Each bid helps the baby descend through each of the planes that make up the pelvis until, finally, it’s crown head, that is, is visible through the vagina. At that time, you have to push harder to get the head out and, once it is out, the rest of the body comes out more easily. If the baby does not go out alone, he can be helped by episiotomy (a small cut in the perineum) or with medical instruments such as forceps or suckers.

The best positions for the expulsive are those that take advantage of the force of gravity, such as squatting or standing, but if you have put the epidural you will not be able to adopt them, in addition to that, in most centers, they prefer that you lie. If you can’t squat, try to stand on all fours, semi-sitting or in lateral recumbency. Lying on your back is the least recommended posture, even if the medical staff prefers.

The duration of this phase also depends on each woman and whether it is the first birth or not, but usually lasts between 30 minutes and 2 hours.
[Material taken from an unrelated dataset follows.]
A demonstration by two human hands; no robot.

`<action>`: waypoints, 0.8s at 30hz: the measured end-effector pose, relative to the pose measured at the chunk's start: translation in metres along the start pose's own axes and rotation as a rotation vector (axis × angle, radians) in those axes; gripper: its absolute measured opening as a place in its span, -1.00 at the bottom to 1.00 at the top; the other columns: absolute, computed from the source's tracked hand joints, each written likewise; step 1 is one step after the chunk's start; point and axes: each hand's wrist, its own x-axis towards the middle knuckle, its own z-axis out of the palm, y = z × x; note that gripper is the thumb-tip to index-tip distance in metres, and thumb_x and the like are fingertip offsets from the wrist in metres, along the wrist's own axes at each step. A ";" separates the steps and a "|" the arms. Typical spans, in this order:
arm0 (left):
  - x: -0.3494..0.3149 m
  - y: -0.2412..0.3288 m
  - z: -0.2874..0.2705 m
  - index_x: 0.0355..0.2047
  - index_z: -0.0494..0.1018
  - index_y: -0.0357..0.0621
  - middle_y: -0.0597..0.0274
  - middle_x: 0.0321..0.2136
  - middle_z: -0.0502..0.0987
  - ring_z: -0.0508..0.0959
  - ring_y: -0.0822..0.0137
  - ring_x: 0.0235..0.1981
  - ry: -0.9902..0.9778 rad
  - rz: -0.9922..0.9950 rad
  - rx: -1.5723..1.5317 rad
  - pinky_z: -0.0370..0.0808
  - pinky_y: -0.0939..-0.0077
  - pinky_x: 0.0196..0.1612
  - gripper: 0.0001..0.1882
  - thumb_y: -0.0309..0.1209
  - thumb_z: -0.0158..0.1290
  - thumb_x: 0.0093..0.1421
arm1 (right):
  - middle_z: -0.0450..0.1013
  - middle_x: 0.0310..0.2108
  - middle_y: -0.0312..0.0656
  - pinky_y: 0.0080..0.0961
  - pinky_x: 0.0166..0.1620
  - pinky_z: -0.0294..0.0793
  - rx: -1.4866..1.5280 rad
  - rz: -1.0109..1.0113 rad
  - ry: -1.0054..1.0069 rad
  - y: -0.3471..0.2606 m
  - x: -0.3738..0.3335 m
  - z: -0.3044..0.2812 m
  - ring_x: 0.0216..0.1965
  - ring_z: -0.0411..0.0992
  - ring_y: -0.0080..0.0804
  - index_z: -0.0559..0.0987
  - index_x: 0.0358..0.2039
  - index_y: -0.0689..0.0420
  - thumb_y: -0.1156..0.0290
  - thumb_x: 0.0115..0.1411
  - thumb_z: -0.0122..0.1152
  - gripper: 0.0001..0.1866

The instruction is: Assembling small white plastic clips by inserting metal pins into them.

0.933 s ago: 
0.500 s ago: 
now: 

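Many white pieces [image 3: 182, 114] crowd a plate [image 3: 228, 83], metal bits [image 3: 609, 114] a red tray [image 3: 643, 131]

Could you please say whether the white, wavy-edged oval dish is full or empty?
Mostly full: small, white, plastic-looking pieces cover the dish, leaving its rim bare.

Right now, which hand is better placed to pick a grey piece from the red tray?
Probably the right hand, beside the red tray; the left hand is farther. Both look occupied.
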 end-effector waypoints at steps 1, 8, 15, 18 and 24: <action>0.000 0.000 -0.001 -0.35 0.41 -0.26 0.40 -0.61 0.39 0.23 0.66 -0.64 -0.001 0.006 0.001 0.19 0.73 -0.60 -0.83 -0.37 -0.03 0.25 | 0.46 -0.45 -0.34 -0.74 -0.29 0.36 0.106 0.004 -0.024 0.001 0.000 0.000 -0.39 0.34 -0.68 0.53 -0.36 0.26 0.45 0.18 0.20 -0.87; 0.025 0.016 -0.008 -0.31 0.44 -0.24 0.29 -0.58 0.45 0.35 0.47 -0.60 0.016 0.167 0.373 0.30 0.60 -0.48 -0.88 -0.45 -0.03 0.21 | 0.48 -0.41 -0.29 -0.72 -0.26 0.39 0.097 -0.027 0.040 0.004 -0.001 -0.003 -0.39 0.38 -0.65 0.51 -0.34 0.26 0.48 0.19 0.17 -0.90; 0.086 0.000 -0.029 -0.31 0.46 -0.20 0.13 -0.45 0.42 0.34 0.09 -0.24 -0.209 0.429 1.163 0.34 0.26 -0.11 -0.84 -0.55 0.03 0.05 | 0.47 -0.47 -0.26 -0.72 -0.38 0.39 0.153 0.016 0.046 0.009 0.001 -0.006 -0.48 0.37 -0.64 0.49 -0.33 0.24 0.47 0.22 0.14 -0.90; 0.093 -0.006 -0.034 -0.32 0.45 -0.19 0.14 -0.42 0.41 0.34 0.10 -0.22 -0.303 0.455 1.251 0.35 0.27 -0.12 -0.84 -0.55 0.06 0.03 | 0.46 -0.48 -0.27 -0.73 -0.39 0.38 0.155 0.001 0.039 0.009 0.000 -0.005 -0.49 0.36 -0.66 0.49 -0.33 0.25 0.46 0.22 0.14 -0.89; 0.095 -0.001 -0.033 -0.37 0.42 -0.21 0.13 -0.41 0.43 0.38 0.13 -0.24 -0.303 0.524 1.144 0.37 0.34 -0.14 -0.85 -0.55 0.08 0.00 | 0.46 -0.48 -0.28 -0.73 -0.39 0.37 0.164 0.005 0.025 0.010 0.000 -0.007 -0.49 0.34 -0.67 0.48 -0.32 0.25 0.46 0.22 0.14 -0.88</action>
Although many women think that childbirth ends when the baby is born, the truth is that the birth phase is still missing, in which the woman expels the placenta. At that time you will begin to notice smoother contractions than the previous ones that will help expel the placenta and all placental tissues. You must keep pushing to help the placenta take off and leave. Once outside, the doctor checks that it has come out completely and there are no remains left inside the uterus that can cause bleeding and infections.

Also, if an episiotomy has been performed, at this stage it is time to suture the incision. Once this process is finished, which usually lasts a total of 45 minutes, you can return to your room with your little one.